#### [TASK DIRECTIONS]
Your task is to copy every line below that contains the word "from".

Top of DATA SHOWN

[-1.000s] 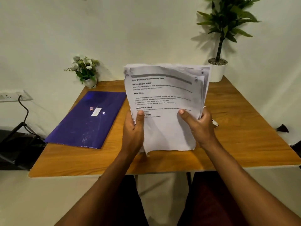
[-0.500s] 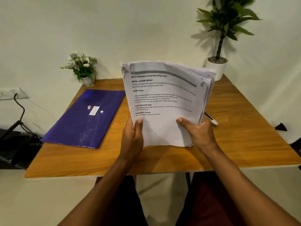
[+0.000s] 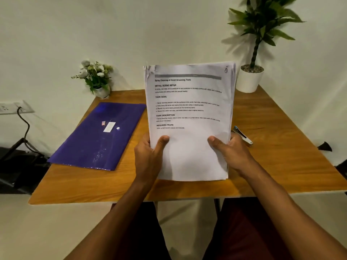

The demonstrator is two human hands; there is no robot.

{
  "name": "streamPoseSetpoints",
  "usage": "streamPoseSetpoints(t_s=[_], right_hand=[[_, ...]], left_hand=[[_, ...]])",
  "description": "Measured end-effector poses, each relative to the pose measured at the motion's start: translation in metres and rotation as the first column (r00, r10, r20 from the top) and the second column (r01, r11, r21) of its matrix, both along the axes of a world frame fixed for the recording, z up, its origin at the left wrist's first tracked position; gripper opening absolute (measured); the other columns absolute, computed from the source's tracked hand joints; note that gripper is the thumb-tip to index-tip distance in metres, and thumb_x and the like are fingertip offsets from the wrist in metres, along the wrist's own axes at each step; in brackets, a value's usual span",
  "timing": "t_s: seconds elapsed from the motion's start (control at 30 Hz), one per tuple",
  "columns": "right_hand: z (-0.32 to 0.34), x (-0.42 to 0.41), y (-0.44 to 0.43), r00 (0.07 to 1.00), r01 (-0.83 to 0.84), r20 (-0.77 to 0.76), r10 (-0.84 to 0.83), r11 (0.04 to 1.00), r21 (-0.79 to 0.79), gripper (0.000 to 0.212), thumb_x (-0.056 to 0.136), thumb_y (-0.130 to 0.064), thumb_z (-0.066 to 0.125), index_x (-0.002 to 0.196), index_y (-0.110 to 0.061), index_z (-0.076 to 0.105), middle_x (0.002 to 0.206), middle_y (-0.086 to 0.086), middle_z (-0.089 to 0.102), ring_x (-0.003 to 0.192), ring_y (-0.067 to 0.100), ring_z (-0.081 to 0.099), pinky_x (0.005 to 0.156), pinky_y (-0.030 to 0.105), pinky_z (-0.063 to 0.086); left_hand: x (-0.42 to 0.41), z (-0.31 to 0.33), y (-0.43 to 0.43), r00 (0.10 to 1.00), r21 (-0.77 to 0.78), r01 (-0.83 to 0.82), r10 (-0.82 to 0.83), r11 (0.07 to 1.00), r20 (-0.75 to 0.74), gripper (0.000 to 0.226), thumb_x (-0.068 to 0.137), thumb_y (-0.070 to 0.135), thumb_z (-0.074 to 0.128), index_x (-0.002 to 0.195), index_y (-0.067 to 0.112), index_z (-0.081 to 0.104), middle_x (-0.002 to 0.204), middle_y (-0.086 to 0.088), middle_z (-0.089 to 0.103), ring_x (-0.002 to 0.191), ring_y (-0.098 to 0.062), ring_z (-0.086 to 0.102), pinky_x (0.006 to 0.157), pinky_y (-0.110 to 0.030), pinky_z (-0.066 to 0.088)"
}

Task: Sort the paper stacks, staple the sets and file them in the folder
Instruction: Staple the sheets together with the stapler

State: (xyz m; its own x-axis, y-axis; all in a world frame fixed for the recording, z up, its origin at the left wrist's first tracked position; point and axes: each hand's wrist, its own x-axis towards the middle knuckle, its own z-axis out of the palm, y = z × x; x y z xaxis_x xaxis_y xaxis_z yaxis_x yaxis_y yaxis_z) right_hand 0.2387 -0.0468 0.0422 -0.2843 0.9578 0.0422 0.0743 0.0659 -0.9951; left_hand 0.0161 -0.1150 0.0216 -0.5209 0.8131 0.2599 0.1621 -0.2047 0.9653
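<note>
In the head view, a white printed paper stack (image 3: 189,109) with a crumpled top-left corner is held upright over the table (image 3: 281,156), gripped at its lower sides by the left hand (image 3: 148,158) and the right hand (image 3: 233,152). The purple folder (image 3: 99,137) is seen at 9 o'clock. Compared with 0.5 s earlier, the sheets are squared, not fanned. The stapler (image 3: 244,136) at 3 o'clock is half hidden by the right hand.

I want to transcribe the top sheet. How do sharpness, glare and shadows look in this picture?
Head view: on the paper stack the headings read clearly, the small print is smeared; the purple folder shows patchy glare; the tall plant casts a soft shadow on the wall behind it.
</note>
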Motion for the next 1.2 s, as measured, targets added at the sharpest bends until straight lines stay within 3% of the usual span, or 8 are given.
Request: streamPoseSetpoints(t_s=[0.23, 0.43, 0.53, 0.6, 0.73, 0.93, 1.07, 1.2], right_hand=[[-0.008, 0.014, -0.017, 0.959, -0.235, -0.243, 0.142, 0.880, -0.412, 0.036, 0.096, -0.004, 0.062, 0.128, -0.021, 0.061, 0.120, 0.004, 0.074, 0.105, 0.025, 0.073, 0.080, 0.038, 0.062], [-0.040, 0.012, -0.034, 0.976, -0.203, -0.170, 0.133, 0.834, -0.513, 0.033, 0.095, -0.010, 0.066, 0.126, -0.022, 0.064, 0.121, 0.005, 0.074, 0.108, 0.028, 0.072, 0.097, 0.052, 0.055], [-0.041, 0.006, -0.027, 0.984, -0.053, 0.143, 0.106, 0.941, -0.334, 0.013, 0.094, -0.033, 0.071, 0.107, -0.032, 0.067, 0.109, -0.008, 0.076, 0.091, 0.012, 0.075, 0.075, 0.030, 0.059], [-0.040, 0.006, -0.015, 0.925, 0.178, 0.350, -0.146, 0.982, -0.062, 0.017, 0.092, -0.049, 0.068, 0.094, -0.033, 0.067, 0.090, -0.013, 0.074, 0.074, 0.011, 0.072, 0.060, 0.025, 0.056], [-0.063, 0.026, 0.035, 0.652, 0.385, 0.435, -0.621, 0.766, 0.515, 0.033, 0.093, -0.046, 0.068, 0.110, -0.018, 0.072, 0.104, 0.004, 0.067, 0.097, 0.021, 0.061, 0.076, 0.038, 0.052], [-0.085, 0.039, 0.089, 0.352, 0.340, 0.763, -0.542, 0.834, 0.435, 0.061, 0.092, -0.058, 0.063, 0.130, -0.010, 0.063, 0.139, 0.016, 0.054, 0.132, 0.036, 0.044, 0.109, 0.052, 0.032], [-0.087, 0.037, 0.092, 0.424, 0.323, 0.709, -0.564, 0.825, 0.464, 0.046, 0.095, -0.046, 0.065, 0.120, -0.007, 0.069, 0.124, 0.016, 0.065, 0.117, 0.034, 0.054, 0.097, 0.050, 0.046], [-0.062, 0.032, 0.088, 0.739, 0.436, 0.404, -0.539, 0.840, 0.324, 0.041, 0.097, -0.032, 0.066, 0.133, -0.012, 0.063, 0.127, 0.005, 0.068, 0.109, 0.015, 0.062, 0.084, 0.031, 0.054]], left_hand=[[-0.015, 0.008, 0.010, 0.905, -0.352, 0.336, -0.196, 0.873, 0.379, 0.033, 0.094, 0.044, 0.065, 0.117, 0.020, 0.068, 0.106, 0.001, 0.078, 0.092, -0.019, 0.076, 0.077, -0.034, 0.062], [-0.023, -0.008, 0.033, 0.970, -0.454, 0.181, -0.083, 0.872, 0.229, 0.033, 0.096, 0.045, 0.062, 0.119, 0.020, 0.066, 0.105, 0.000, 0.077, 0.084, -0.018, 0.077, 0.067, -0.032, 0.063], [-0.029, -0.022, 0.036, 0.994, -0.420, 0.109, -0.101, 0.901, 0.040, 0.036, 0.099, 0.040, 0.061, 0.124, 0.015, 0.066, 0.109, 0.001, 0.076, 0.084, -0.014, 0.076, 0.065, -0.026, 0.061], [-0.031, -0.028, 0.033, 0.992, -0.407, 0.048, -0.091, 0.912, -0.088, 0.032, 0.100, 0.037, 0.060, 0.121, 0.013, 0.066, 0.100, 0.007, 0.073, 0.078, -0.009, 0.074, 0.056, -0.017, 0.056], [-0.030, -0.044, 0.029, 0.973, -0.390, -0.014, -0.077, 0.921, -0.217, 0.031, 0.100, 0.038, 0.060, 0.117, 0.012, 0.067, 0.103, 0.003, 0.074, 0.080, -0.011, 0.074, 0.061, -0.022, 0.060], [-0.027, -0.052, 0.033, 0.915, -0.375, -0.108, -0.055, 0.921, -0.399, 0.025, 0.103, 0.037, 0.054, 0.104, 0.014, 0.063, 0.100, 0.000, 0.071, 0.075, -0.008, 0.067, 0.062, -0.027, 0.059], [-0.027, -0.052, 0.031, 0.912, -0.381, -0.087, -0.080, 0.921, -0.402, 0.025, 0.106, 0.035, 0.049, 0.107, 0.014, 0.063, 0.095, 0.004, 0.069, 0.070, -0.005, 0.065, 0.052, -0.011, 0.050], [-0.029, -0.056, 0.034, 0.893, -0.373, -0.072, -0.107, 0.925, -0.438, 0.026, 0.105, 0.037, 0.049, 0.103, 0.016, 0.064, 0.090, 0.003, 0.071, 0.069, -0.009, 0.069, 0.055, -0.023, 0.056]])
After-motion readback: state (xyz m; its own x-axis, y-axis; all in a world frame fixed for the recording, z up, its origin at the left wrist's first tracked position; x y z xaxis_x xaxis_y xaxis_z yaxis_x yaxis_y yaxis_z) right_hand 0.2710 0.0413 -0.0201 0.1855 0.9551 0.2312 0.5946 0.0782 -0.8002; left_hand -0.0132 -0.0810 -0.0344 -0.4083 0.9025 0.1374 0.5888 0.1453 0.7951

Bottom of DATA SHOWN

#### [ANSWER BOX]
  "description": "Measured end-effector poses, each relative to the pose measured at the motion's start: translation in metres and rotation as the first column (r00, r10, r20 from the top) and the second column (r01, r11, r21) of its matrix, both along the axes of a world frame fixed for the recording, z up, its origin at the left wrist's first tracked position; gripper opening absolute (measured); the other columns absolute, computed from the source's tracked hand joints; note that gripper is the thumb-tip to index-tip distance in metres, and thumb_x and the like are fingertip offsets from the wrist in metres, along the wrist's own axes at each step; in brackets, a value's usual span",
  "timing": "t_s: seconds elapsed from the motion's start (control at 30 Hz), one per tuple",

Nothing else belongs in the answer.